Description of the task:
Provide the data again exactly, including every line that follows.

Data provided:
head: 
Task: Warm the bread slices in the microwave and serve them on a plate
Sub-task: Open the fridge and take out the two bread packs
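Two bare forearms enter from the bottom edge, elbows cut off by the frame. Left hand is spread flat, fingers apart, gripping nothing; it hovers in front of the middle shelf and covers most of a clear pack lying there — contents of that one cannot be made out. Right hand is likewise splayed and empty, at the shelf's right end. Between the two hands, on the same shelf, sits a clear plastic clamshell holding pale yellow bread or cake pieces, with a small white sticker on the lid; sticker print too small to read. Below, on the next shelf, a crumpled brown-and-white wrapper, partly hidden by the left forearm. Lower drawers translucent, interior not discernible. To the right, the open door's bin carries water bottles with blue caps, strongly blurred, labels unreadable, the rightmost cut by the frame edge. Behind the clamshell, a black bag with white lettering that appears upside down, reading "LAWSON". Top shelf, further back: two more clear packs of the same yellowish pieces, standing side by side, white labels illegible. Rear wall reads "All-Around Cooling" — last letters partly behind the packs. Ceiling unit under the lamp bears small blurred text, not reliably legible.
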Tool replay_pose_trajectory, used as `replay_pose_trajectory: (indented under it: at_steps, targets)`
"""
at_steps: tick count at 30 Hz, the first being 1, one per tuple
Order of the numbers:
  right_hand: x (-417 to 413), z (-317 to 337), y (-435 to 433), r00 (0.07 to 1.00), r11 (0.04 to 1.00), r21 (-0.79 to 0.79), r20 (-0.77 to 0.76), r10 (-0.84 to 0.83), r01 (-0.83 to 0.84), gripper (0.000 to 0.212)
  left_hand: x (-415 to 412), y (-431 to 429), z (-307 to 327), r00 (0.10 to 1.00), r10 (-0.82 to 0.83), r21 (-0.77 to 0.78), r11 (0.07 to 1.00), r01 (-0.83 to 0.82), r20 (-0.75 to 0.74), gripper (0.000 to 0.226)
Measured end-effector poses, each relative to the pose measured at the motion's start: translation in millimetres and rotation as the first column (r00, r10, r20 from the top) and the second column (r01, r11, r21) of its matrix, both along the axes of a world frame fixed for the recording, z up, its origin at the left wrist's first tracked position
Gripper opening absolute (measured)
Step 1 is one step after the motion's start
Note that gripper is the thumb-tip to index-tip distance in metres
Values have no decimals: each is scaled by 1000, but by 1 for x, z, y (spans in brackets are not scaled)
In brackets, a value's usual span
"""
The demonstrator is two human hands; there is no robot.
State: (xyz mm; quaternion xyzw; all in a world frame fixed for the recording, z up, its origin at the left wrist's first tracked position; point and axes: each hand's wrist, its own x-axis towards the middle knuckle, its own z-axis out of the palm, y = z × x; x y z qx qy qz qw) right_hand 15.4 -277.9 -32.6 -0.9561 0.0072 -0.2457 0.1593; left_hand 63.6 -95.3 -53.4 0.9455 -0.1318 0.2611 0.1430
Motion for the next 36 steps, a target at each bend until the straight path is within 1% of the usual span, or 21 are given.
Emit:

Answer space:
head: 
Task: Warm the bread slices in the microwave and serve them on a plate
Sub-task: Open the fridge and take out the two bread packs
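Two bare forearms enter from the bottom edge, elbows cut off by the frame. Left hand is spread flat, fingers apart, gripping nothing; it hovers in front of the middle shelf and covers most of a clear pack lying there — contents of that one cannot be made out. Right hand is likewise splayed and empty, at the shelf's right end. Between the two hands, on the same shelf, sits a clear plastic clamshell holding pale yellow bread or cake pieces, with a small white sticker on the lid; sticker print too small to read. Below, on the next shelf, a crumpled brown-and-white wrapper, partly hidden by the left forearm. Lower drawers translucent, interior not discernible. To the right, the open door's bin carries water bottles with blue caps, strongly blurred, labels unreadable, the rightmost cut by the frame edge. Behind the clamshell, a black bag with white lettering that appears upside down, reading "LAWSON". Top shelf, further back: two more clear packs of the same yellowish pieces, standing side by side, white labels illegible. Rear wall reads "All-Around Cooling" — last letters partly behind the packs. Ceiling unit under the lamp bears small blurred text, not reliably legible.
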Tool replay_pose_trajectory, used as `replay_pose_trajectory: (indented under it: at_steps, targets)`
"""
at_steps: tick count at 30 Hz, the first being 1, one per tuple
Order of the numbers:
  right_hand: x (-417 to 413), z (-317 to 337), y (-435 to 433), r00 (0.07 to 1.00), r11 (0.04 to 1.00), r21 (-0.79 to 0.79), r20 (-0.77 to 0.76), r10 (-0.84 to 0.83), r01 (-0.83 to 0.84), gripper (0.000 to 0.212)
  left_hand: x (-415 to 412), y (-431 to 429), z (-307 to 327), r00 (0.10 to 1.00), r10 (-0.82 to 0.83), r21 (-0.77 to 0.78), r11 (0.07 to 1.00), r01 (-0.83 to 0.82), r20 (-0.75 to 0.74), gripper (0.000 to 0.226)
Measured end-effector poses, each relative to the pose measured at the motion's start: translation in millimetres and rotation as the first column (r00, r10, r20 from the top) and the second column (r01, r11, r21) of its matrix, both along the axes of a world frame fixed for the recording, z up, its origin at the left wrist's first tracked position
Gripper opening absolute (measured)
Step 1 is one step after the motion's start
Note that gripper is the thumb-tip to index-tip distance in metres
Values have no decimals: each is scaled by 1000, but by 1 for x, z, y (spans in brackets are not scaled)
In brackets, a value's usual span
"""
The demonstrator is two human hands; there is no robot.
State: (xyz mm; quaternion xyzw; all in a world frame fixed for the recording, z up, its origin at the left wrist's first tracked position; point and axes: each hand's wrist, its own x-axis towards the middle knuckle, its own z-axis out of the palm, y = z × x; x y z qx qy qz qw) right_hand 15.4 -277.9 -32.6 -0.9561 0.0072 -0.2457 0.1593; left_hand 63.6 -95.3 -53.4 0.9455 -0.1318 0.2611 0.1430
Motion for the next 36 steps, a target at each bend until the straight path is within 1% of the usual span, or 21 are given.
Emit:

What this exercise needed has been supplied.